- Born: February 5, 1841 Franklin County, Ohio
- Died: July 9, 1929 (aged 88) California
- Buried: Pomona Cemetery and Mausoleum Pomona, California
- Allegiance: United States of America
- Branch: United States Army
- Rank: Private
- Unit: 46th Ohio Volunteer Infantry - Company G
- Conflicts: Battle of Ezra Church
- Awards: Medal of Honor

= Harry Davis (soldier) =

American soldier who fought in the American Civil War

Private Harry Clay Davis (February 5, 1841 to July 9, 1929) was an American soldier who fought in the American Civil War.

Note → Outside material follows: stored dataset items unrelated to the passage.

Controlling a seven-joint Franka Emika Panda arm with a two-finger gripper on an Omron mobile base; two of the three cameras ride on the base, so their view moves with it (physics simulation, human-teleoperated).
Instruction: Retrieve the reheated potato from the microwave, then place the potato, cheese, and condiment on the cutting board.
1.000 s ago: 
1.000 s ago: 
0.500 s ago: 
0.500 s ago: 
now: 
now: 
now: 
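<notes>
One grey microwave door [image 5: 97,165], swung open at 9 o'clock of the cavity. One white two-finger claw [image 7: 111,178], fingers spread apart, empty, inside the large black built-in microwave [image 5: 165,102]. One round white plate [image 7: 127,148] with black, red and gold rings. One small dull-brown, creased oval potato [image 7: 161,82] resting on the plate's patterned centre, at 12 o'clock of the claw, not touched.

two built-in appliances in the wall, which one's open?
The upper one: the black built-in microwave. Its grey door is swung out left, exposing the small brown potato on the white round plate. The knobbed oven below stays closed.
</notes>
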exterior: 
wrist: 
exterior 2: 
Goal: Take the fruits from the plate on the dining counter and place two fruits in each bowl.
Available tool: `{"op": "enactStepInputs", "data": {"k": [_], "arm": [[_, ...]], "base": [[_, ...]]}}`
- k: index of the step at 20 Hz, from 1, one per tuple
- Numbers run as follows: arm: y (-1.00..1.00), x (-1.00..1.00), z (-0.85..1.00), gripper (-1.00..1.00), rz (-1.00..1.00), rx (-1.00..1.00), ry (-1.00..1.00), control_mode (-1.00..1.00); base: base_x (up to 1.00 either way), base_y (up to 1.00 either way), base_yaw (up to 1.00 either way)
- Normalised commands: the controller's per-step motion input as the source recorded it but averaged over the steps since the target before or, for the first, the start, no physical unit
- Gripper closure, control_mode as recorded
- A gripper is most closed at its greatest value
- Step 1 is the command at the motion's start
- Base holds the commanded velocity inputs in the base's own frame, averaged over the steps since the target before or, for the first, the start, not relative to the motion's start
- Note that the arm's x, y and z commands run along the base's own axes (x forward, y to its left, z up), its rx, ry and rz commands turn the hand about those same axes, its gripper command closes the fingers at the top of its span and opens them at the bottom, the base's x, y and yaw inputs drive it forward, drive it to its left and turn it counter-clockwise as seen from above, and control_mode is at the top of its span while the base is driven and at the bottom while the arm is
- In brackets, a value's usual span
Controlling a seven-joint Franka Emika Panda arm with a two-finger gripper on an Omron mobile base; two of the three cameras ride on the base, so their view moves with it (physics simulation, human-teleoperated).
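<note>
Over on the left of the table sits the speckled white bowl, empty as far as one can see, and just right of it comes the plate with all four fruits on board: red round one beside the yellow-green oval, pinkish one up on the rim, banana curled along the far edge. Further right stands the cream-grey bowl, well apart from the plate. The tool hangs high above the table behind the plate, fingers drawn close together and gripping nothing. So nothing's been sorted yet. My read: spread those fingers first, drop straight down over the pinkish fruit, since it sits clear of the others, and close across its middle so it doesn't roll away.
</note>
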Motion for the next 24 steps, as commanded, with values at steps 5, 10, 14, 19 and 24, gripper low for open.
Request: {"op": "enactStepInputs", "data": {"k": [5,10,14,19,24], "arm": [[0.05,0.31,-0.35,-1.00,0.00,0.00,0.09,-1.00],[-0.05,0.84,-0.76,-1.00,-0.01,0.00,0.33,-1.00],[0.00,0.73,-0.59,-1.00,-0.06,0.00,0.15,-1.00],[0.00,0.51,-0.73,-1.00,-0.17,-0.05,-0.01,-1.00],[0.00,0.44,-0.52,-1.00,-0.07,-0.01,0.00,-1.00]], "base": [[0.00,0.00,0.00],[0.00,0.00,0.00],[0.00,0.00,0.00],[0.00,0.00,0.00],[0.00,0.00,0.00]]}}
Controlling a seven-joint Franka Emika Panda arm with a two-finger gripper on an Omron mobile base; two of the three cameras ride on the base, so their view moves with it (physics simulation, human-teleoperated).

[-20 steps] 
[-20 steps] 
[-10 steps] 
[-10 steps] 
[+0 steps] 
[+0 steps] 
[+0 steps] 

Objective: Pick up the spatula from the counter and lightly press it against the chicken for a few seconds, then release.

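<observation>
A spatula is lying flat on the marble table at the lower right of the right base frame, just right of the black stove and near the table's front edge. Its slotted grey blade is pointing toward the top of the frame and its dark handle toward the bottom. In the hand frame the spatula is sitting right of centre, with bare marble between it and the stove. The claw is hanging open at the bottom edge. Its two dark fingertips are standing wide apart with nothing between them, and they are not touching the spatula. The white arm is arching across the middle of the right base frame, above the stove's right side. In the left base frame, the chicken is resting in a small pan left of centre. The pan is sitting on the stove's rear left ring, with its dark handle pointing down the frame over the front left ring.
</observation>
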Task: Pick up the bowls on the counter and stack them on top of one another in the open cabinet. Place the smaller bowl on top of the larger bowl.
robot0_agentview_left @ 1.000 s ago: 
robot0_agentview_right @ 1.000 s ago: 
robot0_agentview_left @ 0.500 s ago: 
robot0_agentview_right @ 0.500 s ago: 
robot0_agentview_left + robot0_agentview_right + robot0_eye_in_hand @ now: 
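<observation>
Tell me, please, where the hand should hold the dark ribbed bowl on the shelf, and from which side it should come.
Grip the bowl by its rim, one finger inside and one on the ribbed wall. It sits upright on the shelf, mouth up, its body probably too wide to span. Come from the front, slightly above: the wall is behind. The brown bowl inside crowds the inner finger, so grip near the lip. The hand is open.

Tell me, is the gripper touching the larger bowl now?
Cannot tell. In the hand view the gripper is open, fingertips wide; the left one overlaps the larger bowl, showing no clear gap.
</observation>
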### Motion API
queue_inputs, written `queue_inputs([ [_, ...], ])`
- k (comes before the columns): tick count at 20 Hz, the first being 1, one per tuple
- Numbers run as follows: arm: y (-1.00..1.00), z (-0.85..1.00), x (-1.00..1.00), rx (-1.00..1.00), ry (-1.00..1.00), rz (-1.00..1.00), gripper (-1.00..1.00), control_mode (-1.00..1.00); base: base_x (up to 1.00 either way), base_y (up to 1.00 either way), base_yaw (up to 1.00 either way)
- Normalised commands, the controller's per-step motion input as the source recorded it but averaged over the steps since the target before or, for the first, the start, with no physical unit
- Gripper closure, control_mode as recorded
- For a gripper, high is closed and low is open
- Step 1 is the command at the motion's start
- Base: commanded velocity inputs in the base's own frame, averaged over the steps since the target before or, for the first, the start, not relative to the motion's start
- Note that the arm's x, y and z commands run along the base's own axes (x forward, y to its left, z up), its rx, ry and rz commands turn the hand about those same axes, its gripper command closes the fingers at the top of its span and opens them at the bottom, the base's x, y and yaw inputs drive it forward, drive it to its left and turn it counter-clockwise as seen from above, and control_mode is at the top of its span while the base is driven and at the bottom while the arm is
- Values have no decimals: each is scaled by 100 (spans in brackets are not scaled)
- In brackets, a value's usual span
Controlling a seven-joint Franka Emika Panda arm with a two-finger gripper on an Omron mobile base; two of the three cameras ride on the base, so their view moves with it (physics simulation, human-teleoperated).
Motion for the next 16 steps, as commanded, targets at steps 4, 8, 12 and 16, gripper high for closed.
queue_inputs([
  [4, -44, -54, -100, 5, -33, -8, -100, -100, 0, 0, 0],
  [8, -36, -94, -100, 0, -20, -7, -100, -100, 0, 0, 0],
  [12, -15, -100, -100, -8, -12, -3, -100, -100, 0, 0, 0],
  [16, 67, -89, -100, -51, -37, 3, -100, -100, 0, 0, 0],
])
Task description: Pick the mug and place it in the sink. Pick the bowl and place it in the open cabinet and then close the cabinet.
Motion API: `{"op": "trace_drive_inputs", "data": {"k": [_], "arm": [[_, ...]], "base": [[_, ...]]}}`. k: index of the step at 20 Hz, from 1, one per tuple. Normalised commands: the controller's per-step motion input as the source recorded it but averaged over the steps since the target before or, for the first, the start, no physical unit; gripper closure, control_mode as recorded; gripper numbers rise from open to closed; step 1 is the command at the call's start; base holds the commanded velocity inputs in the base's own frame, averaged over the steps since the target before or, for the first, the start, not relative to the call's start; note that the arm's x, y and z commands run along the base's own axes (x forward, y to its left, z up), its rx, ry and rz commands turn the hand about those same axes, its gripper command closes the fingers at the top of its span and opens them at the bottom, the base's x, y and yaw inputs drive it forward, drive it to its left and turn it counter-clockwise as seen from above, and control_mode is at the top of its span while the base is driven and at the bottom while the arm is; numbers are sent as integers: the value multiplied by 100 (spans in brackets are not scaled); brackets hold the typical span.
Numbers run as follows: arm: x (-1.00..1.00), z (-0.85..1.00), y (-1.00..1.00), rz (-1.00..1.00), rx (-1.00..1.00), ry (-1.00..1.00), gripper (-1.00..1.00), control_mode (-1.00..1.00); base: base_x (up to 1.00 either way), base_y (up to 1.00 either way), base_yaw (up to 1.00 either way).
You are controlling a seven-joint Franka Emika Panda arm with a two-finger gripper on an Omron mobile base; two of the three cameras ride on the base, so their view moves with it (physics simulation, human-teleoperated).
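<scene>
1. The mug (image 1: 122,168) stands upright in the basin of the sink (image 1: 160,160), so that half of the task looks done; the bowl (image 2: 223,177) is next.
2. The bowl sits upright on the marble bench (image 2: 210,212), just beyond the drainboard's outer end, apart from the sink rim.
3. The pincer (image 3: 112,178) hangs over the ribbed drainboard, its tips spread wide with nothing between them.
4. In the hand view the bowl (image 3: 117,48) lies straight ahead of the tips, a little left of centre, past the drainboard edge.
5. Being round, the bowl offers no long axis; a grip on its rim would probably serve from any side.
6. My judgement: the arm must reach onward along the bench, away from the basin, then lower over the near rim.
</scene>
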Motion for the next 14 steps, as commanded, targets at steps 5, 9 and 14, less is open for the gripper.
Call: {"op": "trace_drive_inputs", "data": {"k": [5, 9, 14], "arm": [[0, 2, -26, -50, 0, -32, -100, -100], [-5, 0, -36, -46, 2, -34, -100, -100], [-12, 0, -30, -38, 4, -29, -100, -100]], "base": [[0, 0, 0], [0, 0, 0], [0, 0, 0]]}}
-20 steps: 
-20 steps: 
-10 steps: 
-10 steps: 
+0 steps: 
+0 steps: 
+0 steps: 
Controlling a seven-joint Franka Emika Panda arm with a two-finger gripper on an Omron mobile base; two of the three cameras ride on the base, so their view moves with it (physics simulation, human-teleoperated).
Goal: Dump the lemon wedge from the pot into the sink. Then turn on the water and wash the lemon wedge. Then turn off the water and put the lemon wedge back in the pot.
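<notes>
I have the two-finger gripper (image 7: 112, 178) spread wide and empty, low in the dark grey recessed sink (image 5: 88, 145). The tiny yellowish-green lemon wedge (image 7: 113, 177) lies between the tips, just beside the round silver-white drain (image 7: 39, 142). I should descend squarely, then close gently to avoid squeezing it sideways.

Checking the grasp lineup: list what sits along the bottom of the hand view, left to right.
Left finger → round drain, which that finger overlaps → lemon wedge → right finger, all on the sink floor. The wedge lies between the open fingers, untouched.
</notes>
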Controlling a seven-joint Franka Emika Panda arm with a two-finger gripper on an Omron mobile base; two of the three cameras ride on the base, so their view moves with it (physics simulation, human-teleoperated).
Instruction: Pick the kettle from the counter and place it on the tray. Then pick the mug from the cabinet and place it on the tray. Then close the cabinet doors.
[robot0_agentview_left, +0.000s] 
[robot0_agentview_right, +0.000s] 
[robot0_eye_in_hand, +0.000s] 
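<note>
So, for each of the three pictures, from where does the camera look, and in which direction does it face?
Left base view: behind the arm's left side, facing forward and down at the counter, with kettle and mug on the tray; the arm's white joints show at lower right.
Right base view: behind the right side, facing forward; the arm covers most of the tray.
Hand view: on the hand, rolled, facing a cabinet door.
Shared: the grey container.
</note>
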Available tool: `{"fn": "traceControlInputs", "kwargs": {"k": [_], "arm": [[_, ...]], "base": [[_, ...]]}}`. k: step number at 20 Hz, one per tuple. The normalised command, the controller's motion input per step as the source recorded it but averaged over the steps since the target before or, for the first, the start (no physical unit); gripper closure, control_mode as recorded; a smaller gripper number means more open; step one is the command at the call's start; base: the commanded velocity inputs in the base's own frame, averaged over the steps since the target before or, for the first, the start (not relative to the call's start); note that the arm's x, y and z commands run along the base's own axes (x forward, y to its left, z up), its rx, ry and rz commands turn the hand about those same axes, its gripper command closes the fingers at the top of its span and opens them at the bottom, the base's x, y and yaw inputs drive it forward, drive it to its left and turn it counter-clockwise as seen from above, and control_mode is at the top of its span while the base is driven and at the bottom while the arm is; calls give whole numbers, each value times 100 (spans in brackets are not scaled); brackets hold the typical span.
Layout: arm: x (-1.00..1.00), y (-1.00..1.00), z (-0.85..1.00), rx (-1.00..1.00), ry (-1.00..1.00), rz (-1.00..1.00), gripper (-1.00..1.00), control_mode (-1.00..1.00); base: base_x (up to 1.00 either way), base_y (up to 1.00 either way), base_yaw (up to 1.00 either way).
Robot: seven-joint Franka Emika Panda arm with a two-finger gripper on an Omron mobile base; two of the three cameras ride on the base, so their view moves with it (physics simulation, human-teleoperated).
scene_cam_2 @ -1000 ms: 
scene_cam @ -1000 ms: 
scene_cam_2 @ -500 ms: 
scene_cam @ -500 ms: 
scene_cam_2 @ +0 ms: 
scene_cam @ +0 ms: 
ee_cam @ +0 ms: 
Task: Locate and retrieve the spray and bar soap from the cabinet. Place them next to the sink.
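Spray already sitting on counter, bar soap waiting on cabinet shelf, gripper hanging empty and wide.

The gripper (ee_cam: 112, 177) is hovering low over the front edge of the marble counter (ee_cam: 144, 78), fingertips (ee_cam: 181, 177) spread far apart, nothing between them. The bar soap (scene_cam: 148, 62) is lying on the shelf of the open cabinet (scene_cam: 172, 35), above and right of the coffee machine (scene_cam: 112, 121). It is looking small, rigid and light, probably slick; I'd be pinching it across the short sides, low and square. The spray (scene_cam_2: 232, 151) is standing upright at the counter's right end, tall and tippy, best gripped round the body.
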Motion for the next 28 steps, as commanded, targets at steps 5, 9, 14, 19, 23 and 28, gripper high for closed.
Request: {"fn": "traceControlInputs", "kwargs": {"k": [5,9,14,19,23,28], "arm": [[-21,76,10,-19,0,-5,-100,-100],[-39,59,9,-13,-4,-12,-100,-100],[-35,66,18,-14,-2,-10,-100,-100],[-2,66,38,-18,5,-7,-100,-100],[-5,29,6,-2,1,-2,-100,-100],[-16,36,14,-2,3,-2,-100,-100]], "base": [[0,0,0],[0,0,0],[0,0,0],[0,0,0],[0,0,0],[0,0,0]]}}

Davis received the United States' highest award for bravery during combat, the Medal of Honor, for his action during the Battle of Ezra Church in Atlanta, Georgia, on 28 July 1864. He was honored with the award on December 2, 1864.

==Biography==
Davis was born in Franklin County, Ohio, on February 5, 1841. He enlisted into the 46th Ohio Volunteer Infantry. He died on July 9, 1929, and his remains are interred at the Pomona Cemetery and Mausoleum in Pomona, California.

==Medal of Honor citation==

Served in 46th Ohio Volunteer Infantry. Capture of flag of 30th Louisiana Infantry (Confederate States of America).